Courtesy of CHS Inc.
Minnesotas CHS Inc., the nations largest agricultural cooperative, has a plant under construction in Shelby, Mont., above, and another under development near Spiritwood, N.D.

Over the past 18 months, an abundance of natural gas and record-breaking commodities prices brightened prospects for engineers and contractors involved in the business of building new fertilizer manufacturing capacity. NPK Fertilizer Advisory Service, St. Louis, recalls dozens of announcements for new plants and capacity expansion during this time, but the market has cooled a bit and industry newcomers could find margins very tight.

Still, projects under various stages of construction and development are now proceeding in Indiana, Iowa, North Dakota and Montana, after developers noticed ever-increasing acreage of commodity crops and a fertilizer supply gap in local markets.  “Corn and canola are expanding with new varieties in North Dakota, Minnesota and Canada,” says Larry Macke, COO of Northern Plains Nitrogen, Grand Forks, N.D. “And a major cost of fertilizer is transporting it.”

Once the United States imported over 50% of its fertilizer, but the gap is closing, and it’s a trend plant developers hope will continue. Prices for corn and soybeans and other volatile agricultural commodities, however, have fallen considerably from the drought-fed highs of 2012. Indeed, basing projects costing $1.5 billion to $2 billion on volatile commodities markets involves serious risk. “When the price of the output drops in half it kills a lot of projects,” says David Asbridge, president of NPK. “Most of the plants that have not gotten out of the planning and permitting stages will not get built.”

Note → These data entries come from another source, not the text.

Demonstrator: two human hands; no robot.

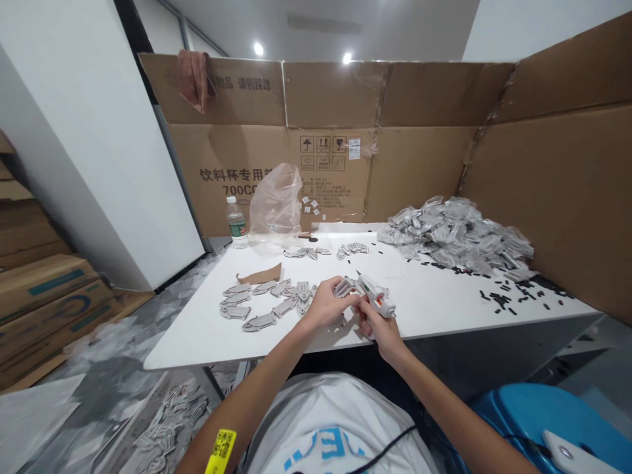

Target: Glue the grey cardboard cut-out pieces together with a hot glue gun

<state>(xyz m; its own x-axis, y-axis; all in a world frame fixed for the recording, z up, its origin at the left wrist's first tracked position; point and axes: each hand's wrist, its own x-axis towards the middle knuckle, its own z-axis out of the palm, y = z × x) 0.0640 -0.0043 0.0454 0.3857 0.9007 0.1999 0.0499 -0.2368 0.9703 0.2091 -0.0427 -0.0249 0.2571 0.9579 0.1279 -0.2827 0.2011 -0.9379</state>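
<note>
My left hand (326, 301) is closed on a small grey plastic part (344, 286) near the front of the white table. Close against it, my right hand (379, 324) grips a white handheld tool (376, 293) with a dark pointed tip and green and red spots; its exact kind is unclear. The tip points away from me, beside the grey part. Fingers partly hide both things. To the left of my hands lie several similar fish-shaped grey parts (260, 322), some overlapping. Two small groups of grey parts (352, 249) sit farther back.
A large heap of bagged grey parts (457, 230) fills the right rear, with small black pieces (503, 299) scattered before it. A water bottle (237, 220), a clear plastic bag (277, 197) and a cardboard scrap (261, 274) are at left. Tall cardboard walls (419, 164) enclose the back.
</note>
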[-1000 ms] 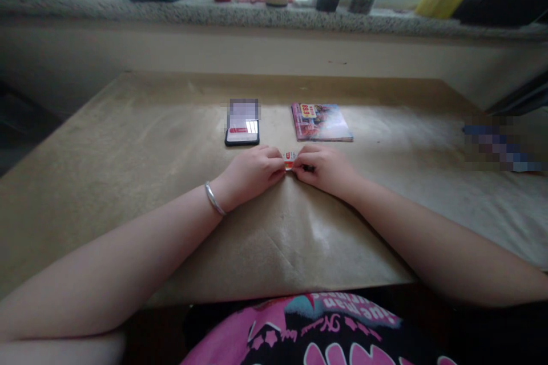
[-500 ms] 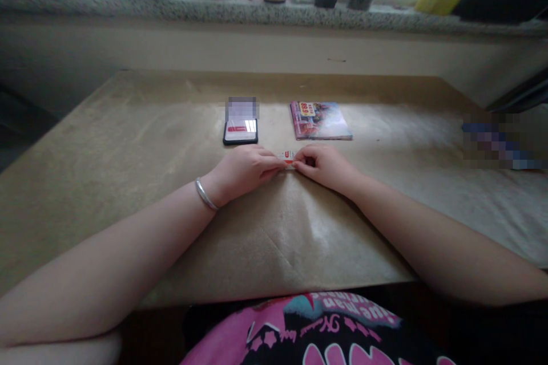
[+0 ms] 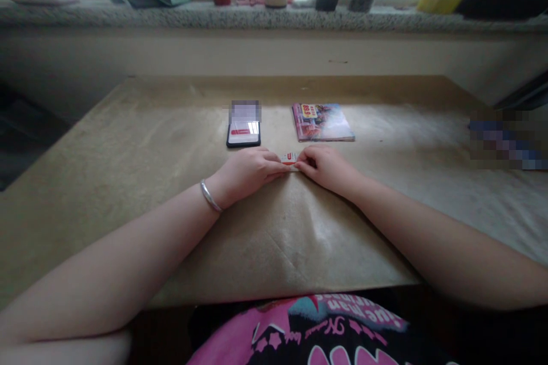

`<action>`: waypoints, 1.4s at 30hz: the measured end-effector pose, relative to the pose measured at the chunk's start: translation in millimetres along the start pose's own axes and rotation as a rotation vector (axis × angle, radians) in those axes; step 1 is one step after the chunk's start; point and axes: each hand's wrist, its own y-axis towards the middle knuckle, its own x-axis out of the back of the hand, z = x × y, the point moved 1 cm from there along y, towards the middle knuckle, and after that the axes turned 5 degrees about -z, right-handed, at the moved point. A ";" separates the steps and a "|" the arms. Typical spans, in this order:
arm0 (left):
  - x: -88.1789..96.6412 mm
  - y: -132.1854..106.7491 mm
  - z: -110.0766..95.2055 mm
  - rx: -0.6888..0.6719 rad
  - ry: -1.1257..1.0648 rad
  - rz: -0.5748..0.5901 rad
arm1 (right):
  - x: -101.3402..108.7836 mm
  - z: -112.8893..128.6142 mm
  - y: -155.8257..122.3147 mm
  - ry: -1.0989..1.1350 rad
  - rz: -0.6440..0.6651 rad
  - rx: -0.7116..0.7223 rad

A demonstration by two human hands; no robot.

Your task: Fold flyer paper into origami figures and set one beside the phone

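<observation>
Left hand (image 3: pixel 246 174): fingers pinched tight on the slip's (image 3: pixel 289 158) left end.
Right hand (image 3: pixel 327 166): fingers closed on its right end.
Slip: down on the surface (image 3: pixel 128 171), near the phone (image 3: pixel 244 133) and the booklet (image 3: pixel 323 122).
Progress: slip looks folded small already; booklet lies untouched.

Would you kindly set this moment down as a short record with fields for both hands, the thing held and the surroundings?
Left hand: pinches the left end of the small paper piece; silver bangle on the wrist.
Right hand: pinches its right end.
Held thing: red and white, close to the brown paper.
Beyond the hands: phone lying flat; booklet to its right.
Back: windowsill with jars.
</observation>
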 end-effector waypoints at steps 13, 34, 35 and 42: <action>-1.6 -0.2 -5.1 -0.042 0.112 0.000 | 17.7 -0.7 -11.1 -0.098 0.030 0.257; -1.0 1.8 -9.1 -0.020 0.115 0.028 | 17.0 2.2 -11.0 -0.206 0.004 0.298; -1.1 1.8 -9.3 -0.020 0.118 0.028 | 16.7 2.2 -11.0 -0.202 0.004 0.290; -2.1 1.9 -9.5 -0.007 0.121 0.052 | 16.3 3.6 -11.2 -0.204 0.018 0.247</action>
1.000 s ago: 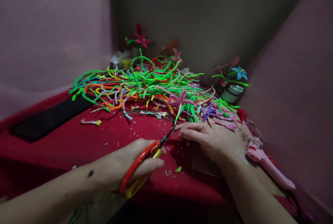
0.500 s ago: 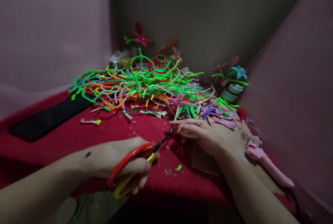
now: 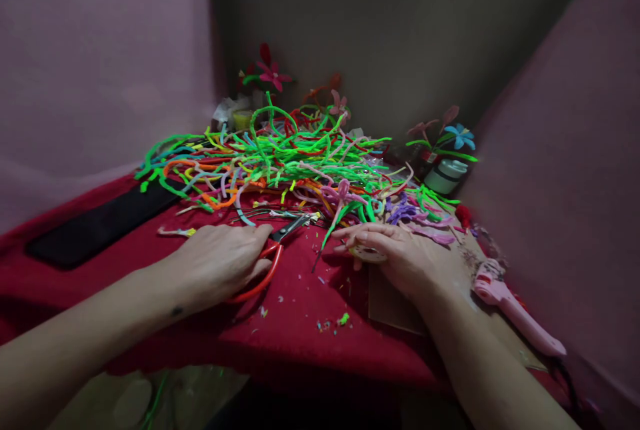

Most of these projects come from start-ups or fertilizer-sector newbies hoping to capitalize on what they see as a hot market. A snapshot of major projects around the country that have already started construction, however, shows entrenched industry players whose plants “make more economic sense” and will fare better in the marketplace, Asbridge says.

Midwest Fertilizer, a Delaware company comprising several international firms, has issued nearly $2 billion in bonds and selected a site in Posey County, Ind., to build a major plant. CF Industries, Deerfield, Ill., is wrapping up engineering and procurement activities for nearly the $2 billion in projects it expects to begin in 2014 at facilities in Port Neal, Iowa, and Donaldsonville, La. Minnesota’s CHS Inc., the nation’s largest agricultural cooperative, has a plant under construction in Shelby, Mont., and another under development near Spiritwood, N.D. Black and Veatch signed on as the general contractor for a Koch Fertilizer plant’s expansion in Enid, Okla.

”All of these projects are being driven by the surge in natural gas. It’s low-cost and the simplest feedstock to re-form into ammonia,” says Garry Hart, VP of business development for Black and Veatch. “The energy needed to reform coal coke or petroleum feedstocks is greater.”

While the feedstock might be cheap, capital expenditures are not. A new greenfield fertilizer plant costs as much as $1.7 billion, in part because of the scarcity of relative construction expertise in the world market. “Fertilizer plants are more complex than other industrial facilities like power plants,” Hart says. “They involve high pressures—near 2200 PSI—proprietary designs and quite complex instrumentation, exotic metallurgy, heavy wall reactors.”